Lá pelas onze horas todo o exército estava em pé de guerra, marchando para oeste, com as montanhas à
esquerda. Corin e Shasta iam na retaguarda, logo depois dos gigantes. Lúcia, Edmundo e Peridan
estavam entretidos com os planos da batalha. Assim, quando Lúcia perguntou: “Mas onde está aquele
principezinho levado da breca?”, Edmundo simplesmente respondeu: “Na vanguarda é que não
está, e isso já é uma boa notícia. Deixe pra lá”.
Shasta contou a Corin suas aventuras, explicando que aprendera a montar com um cavalo e que não
sabia usar o freio. Corin deu-lhe instruções, relatando ainda tudo sobre a viagem por mar, quando fugiram
de Tashbaan.
- Por onde anda a rainha Susana?
- Em Cair Paravel. Ela não é como Lúcia, que briga feito um homem, ou pelo menos como um
rapazinho. A rainha Susana parece mais uma dama.
Não freqüenta guerras, apesar de ser muito boa no arco e flecha.
Com o caminho ficando mais estreito e escarpado, passaram a desfilar em fila indiana ao
longo da borda do precipício. Shasta estremeceu ao pensar que passara pelo mesmo lugar na noite
anterior, e viu que não correra perigo porque o Leão permanecera a seu lado.
Duas águias giravam lá em cima no azul.
- Sentem o cheiro da batalha - disse Corin. - Sabem que estamos preparando comida para elas.
Shasta não gostou.
Ao atingirem o fim do desfiladeiro, o panorama abriu-se um pouco mais e Shasta pôde descortinar
toda a Arquelândia, nevoenta e azul.
O exército fez alto e abriu-se em linha, executando novos arranjos de formação. Só então
Shasta se deu conta do impressionante destacamento de feras falantes (leopardos, panteras, etc.) que foram
postar-se à esquerda. Os gigantes foram enviados para a direita mas, antes de assumirem suas posições,
sentaram-se para calçar as enormes botas com ponteiras que vinham carregando nas costas e que lhes
chegavam aos joelhos. Puseram então seus pesados cajados nos ombros e formaram para o combate. Os
arqueiros, com a rainha Lúcia, caíram para a esquerda, e Shasta os viu -tiiim... tiiim... - experimentar as
cordas dos arcos. Por toda a parte era a mesma coisa:
gente colocando elmos, puxando espadas, cingindo cintos, quase sem dizer palavra. Era tudo muito solene
e dava medo.
“Agora não tenho saída” - pensou Shasta -, “agora estou aqui.”

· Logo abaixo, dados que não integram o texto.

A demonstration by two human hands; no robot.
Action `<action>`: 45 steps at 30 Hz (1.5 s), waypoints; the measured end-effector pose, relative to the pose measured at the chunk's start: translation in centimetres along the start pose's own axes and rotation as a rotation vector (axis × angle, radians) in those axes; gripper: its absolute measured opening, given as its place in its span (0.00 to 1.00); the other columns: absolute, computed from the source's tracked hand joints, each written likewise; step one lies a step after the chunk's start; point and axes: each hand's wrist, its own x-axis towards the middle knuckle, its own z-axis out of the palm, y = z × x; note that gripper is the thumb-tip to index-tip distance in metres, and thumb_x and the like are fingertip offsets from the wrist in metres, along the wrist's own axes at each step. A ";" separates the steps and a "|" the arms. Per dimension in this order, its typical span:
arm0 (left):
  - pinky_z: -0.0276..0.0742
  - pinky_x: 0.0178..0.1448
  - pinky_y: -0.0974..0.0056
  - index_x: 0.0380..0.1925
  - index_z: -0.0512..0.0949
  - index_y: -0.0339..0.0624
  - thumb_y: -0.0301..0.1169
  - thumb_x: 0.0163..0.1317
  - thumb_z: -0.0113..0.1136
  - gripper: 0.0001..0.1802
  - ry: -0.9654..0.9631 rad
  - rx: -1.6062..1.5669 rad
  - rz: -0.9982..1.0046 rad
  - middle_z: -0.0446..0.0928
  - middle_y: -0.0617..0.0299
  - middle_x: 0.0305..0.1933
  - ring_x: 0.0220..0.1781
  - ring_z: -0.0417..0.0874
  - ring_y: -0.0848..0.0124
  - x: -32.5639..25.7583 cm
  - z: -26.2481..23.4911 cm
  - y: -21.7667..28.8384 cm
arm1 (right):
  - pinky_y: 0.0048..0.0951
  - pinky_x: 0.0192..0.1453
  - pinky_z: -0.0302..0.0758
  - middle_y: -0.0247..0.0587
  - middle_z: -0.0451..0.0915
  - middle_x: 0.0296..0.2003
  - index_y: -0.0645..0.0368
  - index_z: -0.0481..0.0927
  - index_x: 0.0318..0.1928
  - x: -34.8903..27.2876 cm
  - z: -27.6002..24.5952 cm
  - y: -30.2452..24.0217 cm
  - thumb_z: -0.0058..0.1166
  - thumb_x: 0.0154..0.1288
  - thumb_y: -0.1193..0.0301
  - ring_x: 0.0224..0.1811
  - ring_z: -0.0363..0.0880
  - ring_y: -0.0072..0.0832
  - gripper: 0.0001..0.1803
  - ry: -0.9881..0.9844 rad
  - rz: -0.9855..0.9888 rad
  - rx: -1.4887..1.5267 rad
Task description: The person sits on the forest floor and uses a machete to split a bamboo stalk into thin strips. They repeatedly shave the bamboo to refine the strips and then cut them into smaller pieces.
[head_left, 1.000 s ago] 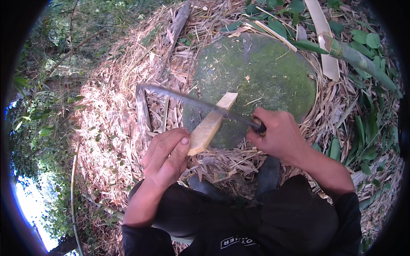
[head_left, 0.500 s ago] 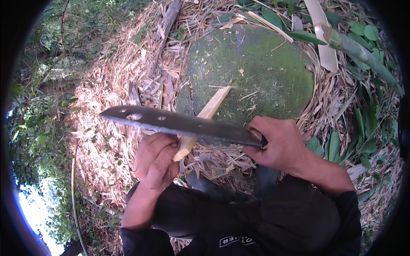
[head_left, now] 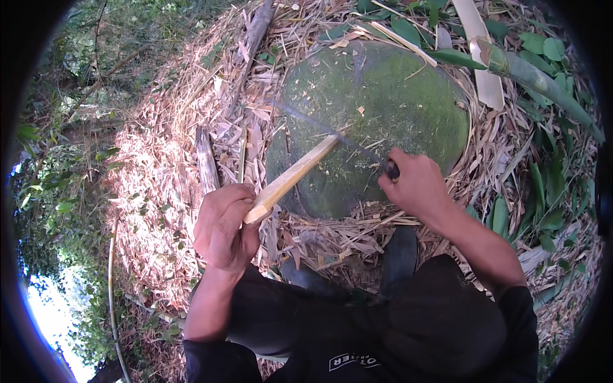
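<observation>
My left hand (head_left: pixel 225 227) grips the near end of a pale split bamboo strip (head_left: pixel 294 177), which slants up and to the right onto a round mossy green stone (head_left: pixel 396 96). My right hand (head_left: pixel 415 185) is closed on the dark handle of a long knife. The knife's blade (head_left: pixel 319 126) shows edge-on as a thin blurred line and meets the far tip of the strip over the stone. I am crouched, with dark trousers and dark boots at the bottom of the view.
Dry bamboo shavings and husks (head_left: pixel 172 159) cover the ground around the stone. A green bamboo stalk (head_left: pixel 543 83) and a pale split slat (head_left: pixel 482 57) lie at the upper right among green leaves. A grey stick (head_left: pixel 205 159) lies left of the stone.
The knife, raised flat and close to the camera half a second ago, has come down onto the strip's far tip. My left hand has kept hold of the strip.
</observation>
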 end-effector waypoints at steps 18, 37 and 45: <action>0.81 0.47 0.60 0.45 0.75 0.29 0.21 0.66 0.67 0.12 -0.015 -0.032 -0.104 0.82 0.47 0.39 0.41 0.84 0.58 0.1 -0.2 -0.2 | 0.55 0.42 0.83 0.56 0.84 0.27 0.62 0.79 0.42 -0.3 0.9 1.6 0.63 0.60 0.64 0.33 0.86 0.57 0.15 0.014 0.101 -0.073; 0.85 0.40 0.66 0.50 0.79 0.28 0.28 0.73 0.63 0.13 0.123 -0.676 -0.872 0.86 0.56 0.31 0.33 0.87 0.70 1.0 -0.5 1.3 | 0.49 0.38 0.77 0.57 0.79 0.22 0.70 0.80 0.34 -0.7 -0.2 0.7 0.61 0.56 0.65 0.29 0.83 0.55 0.16 0.052 0.113 0.229; 0.78 0.34 0.72 0.33 0.80 0.32 0.26 0.69 0.67 0.08 0.034 -0.271 -0.581 0.85 0.57 0.28 0.29 0.84 0.79 0.3 -0.1 2.2 | 0.45 0.35 0.80 0.50 0.82 0.25 0.65 0.78 0.39 -2.3 -3.1 -5.2 0.64 0.56 0.69 0.27 0.86 0.47 0.15 0.180 -0.171 0.340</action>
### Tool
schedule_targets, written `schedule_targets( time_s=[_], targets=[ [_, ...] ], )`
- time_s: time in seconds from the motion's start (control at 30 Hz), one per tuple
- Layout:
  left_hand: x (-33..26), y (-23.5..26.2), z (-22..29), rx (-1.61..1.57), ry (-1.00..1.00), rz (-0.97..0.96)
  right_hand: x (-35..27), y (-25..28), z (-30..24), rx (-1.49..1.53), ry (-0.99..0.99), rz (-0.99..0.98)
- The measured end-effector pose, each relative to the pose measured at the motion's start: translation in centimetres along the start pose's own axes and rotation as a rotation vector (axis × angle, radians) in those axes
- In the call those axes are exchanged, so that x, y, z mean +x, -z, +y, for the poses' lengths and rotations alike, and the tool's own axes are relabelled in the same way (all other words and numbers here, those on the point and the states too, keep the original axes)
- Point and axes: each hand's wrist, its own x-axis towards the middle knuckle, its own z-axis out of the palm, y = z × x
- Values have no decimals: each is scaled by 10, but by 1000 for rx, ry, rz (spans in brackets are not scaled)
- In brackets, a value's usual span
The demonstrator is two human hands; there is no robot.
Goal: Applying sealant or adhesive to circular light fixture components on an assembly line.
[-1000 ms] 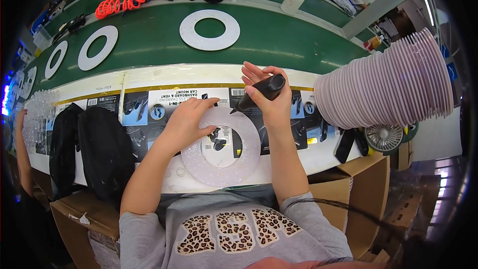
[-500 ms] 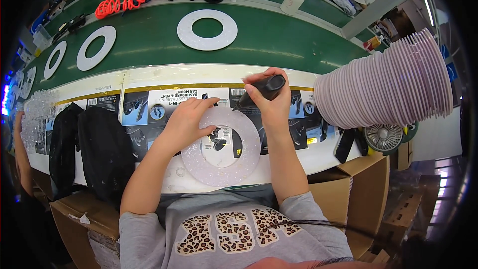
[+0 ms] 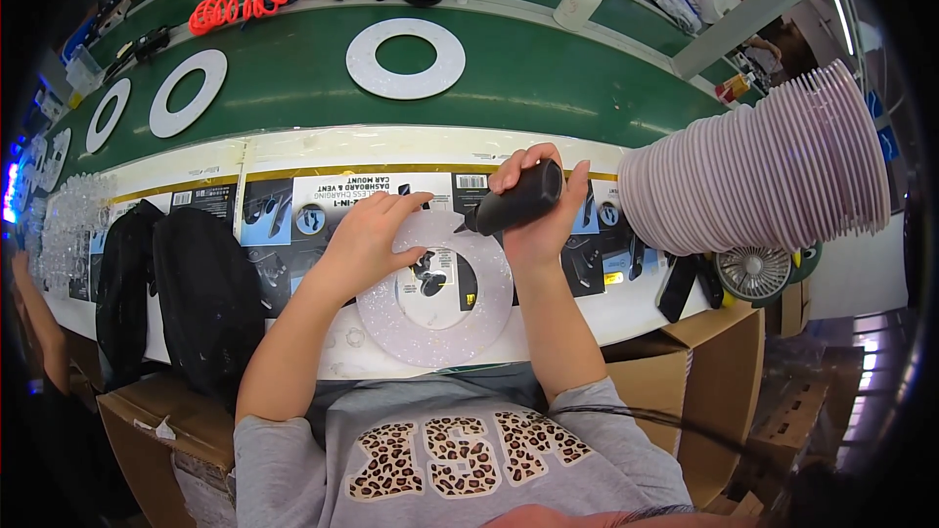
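Observation:
A flat white speckled ring (image 3: 435,337) lies on the worktop in front of me. My left hand (image 3: 370,237) rests on its upper left part, fingers stretched out and apart, the thumb near the inner hole. In my right hand (image 3: 544,231) is a black squeeze bottle (image 3: 521,198), tilted so that its narrow nozzle points left and down at the ring's upper right. Whether the tip touches the ring, I cannot tell. Printed packaging sheets (image 3: 311,192) lie under the ring and show through its hole.
A long stack of similar rings (image 3: 753,161) leans at the right, beside a small fan (image 3: 753,272) and a phone (image 3: 676,286). Single rings lie on the green surface (image 3: 293,88) beyond. Black sleeves (image 3: 207,298) and clear plastic pieces (image 3: 73,235) are at the left, near another person's arm (image 3: 41,328).
My right hand has turned over, palm more upward, and the bottle now tilts flatter, its nozzle slightly lower and further left. My left hand and the ring have barely moved.

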Motion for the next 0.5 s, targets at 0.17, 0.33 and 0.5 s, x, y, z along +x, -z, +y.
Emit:
schedule_targets(
  time_s=[0.17, 0.33, 0.5],
  targets=[
    [0, 0, 0, 0, -9, 13, -1, -5, -2, 55, -52, 14],
    [1, 1, 1, 15, 25, -30, -3, -5, 4, 22, -52, -50],
    [1, 1, 1, 5, 21, -25, -4, -6, 6, 20, -52, -72]
  ],
)
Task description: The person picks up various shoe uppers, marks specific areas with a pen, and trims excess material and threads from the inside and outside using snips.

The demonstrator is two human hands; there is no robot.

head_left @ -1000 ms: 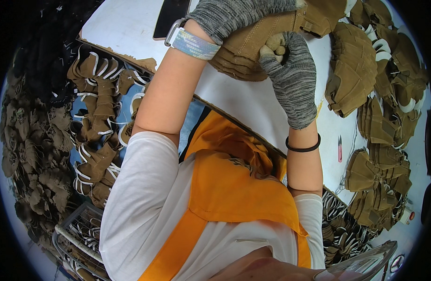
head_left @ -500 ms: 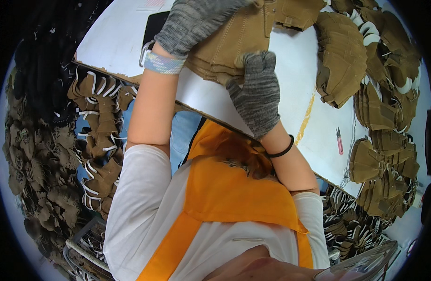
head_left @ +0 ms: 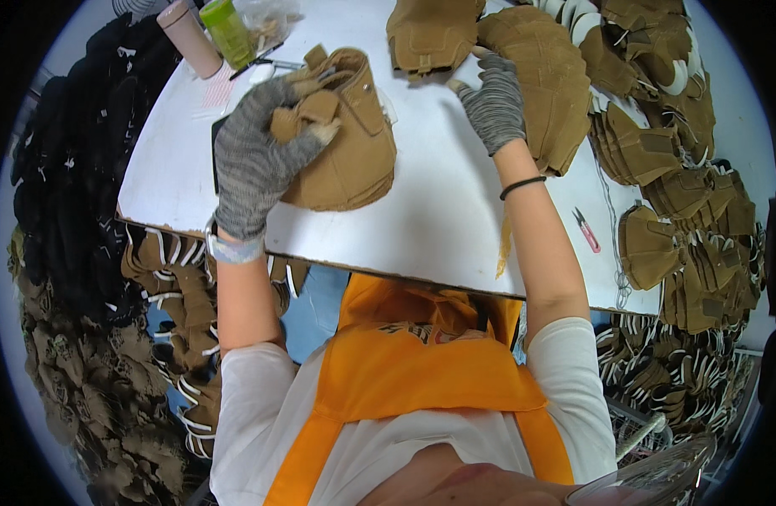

De longe chegava o som de gritos e um surdo tontom.
- Golpes de aríete - murmurou Corin. - Estão forçando as portas. - E acrescentou, com uma
expressão agora muito séria: - Por que o rei Edmundo não parte para cima deles? Não agüento essa demora.
É de morte!
Shasta concordou com a cabeça, esperando não aparentar todo o medo que sentia.
Por fim, a trompa! O pavilhão desfraldou-se no vento, com o trote dos cavalos. Todo o cenário abriuse
de repente: um pequeno castelo de muitos torreões, com o portão à frente deles. Não tinha fosso,
infelizmente. Sobre as muralhas viam-se os defensores. Embaixo, cerca de cinqüenta calormanos,
desmontados, forçavam os portões com um vasto tronco de árvore. Mas bem depressa a cena mudou. O
grosso dos homens de Rabadash estava a pé, pronto para invadir os portões. E tinham acabado de perceber
os narnianos que desciam da serra.
Sem dúvida alguma, os calormanos eram muito bem exercitados. Em um segundo, toda uma linha do
inimigo estava novamente a cavalo, rodopiando para enfrentá-los, saltando de encontro a eles.
E um galope agora. O espaço entre os dois exércitos diminuía de momento a momento. Rápido,
mais rápido. Espadas nuas, escudos à altura do nariz, orações feitas, dentes cerrados.
Shasta estava morrendo de medo. Mas de repente pensou que ter medo naquele momento era sentir
medo em todas as outras lutas de sua vida. “Agora ou nunca!”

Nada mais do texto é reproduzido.